Riyadh: tribunale segreto per dissidenti e attivisti, con torture e pena di morte
La denuncia contenuta in una inchiesta di Amnesty International promossa del 2011. Analizzati i casi di 95 persone dai quali emergono violenze e persino l’uso della pena capitale. Un uso “sistematico” per mettere a tacere il dissenso. Fra gli obiettivi da colpire la minoranza sciita.
Riyadh (AsiaNews) - L’Arabia Saudita utilizza un tribunale speciale segreto, allestito per i casi di terrorismo, per perseguitare in modo sistematico gli attivisti pro diritti umani e altre voci critiche della monarchia wahhabita. È quanto emerge da una inchiesta pubblicata nei giorni scorsi da Amnesty International, che si è protratta per cinque anni e ha analizzato i casi di 95 persone sottoposte al giudizio del tribunale criminale speciale (Scc) di Riyadh.
Dall’inchiesta risulta che la corte è stata utilizzata in modo “sistematico” come arma per mettere a tacere le critiche. Una accusa durissima, che stride con l’immagine “riformista” e “moderna” che il Paese ha cercato di mostrare al mondo esterno in questi ultimi anni, sotto la guida del principe ereditario Mohammad bin Salman (Mbs).

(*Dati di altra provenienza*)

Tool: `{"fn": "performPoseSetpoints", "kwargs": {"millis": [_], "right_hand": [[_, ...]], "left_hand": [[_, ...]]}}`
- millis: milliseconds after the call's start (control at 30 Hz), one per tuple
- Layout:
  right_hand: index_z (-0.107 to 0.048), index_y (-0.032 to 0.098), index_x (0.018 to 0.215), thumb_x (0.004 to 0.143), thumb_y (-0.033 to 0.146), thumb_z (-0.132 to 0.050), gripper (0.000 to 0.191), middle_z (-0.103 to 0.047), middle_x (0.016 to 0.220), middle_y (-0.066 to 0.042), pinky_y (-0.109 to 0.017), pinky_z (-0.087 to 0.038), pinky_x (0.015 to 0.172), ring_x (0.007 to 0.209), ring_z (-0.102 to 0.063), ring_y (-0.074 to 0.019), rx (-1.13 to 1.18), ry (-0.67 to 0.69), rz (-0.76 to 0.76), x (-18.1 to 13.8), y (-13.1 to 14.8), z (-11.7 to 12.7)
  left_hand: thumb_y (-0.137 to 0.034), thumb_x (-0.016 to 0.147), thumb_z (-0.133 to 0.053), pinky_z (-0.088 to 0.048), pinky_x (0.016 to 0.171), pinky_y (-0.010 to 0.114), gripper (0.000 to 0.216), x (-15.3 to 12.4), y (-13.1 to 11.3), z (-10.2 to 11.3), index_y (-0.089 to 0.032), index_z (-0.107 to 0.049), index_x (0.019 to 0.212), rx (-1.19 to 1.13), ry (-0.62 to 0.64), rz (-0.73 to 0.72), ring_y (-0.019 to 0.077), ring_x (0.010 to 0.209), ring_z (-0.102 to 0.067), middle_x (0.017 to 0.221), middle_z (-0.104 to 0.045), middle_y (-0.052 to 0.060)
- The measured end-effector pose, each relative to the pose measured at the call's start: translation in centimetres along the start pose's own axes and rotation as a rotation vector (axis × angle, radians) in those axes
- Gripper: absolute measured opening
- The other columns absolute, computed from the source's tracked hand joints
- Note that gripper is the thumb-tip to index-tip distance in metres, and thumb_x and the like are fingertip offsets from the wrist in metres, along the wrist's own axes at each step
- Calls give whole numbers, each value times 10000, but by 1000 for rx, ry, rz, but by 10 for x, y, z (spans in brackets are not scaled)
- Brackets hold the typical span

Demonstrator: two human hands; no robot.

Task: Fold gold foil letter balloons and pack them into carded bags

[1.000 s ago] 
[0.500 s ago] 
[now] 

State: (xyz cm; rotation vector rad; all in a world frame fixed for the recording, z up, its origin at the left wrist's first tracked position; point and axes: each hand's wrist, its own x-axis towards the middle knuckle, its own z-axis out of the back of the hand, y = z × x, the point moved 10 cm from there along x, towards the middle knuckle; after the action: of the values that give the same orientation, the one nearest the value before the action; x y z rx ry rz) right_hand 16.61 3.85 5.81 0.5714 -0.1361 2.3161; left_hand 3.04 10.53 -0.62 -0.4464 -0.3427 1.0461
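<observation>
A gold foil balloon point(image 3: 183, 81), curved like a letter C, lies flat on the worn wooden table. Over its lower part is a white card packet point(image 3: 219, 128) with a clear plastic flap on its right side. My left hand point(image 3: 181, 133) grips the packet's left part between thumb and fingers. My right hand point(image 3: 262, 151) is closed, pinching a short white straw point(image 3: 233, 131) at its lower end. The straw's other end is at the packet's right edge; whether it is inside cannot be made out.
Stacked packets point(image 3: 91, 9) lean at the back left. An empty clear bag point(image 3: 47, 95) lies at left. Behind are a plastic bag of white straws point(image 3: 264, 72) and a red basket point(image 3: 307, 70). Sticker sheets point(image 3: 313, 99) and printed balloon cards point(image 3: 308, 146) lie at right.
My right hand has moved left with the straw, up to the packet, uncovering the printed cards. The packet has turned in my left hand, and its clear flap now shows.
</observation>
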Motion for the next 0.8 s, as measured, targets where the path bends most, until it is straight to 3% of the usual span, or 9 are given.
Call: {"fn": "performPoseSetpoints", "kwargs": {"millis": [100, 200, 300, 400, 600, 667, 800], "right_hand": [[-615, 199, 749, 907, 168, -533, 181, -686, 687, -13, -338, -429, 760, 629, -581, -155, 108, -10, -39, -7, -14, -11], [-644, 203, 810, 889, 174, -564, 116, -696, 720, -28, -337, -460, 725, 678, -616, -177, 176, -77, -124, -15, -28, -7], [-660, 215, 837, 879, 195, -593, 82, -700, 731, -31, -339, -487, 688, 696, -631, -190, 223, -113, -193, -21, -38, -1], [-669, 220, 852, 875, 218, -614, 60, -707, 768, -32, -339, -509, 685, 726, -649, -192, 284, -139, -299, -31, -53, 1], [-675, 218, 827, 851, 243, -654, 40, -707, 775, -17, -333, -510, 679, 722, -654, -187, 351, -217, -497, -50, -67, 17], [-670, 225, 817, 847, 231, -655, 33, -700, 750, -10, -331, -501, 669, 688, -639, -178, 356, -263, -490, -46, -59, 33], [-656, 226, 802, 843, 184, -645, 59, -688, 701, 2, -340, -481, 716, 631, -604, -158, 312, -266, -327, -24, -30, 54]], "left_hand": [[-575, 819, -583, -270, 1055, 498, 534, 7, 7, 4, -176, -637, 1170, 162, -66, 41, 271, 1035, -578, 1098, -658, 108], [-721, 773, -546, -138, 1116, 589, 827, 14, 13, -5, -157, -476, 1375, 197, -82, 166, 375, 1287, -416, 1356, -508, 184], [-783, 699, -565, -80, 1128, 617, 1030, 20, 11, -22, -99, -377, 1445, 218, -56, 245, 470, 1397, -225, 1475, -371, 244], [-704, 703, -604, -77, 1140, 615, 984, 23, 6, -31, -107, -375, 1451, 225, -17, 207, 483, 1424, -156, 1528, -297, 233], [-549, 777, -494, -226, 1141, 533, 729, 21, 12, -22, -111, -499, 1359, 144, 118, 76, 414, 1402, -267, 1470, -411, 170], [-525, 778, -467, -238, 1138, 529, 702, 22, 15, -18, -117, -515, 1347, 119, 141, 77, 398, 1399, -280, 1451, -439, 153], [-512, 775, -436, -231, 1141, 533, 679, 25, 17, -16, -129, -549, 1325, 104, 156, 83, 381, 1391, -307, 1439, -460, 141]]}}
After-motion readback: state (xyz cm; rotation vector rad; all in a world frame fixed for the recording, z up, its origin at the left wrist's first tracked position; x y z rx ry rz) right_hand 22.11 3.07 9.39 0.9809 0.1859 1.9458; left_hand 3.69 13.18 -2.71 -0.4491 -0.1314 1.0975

Dal 2011 il tribunale speciale a Riyadh usa le leggi anti-terrorismo (ad ampio spettro e con grandi margini di applicazione) e le norme contro il crimine informatico per perpetrare processi ingiusti e comminare condanne senza alcuna base giuridica e fattuale. Le pene possono arrivare a 30 anni di galera; in alcuni casi i giudici hanno emesso condanne alla pena capitale per difensori pro diritti umani, scrittori, economisti, giornalisti, voci critiche, leader religiosi e riformisti. Nel mirino è finita soprattutto la minoranza sciita, in quella che è considerata la potenza mondiale dell’islam sunnita. “Ogni provvedimento della corte penale Scc - sottolinea Heba Morayef, direttore regionale AI per il Medio oriente e il Nord Africa - è macchiato da abusi dei diritti umani, dalla negazione all’accesso al legale, fino all’arresto senza capo di accusa, fino alle confessioni estorte con la tortura”.
Nel regno saudita vige una monarchia assoluta sunnita, retta da una visione wahhabita e fondamentalista dell’islam. Le riforme introdotte negli ultimi due anni da Mbs hanno toccato la sfera sociale e i diritti, fra cui il via libera per la guida alle donne e l’accesso (controllato e in apposti settori) agli stadi. Tuttavia, gli arresti di alti funzionati e imprenditori, la repressione di attivisti e voci critiche e, in ultimo, la vicenda Khashoggi gettano un’ombra sul cambiamento.
Il tribunale speciale Scc è nato nel 2008 per i casi di affiliazione al terrorismo internazionale, in particolare alla rete di al-Qaeda. Tuttavia, secondo quanto è emerso da documenti del tribunale, dichiarazioni governative, oltre a testimonianze di attivisti e avvocati, la corte si è trasformata in una “parodia della giustizia” utile solo a colpire la libertà di pensiero e l’attività politica pacifica. Una delle note più dure è l’uso della tortura per estorcere confessioni; almeno 20 persone sono state condannate a morte e, di queste, già 17 sono state giustiziate. “La presunzione di innocenza - conclude l’avvocato Taha al-Hajji, difensore di diversi imputati alla Scc - non è parte del sistema giudiziario dell’Arabia Saudita”.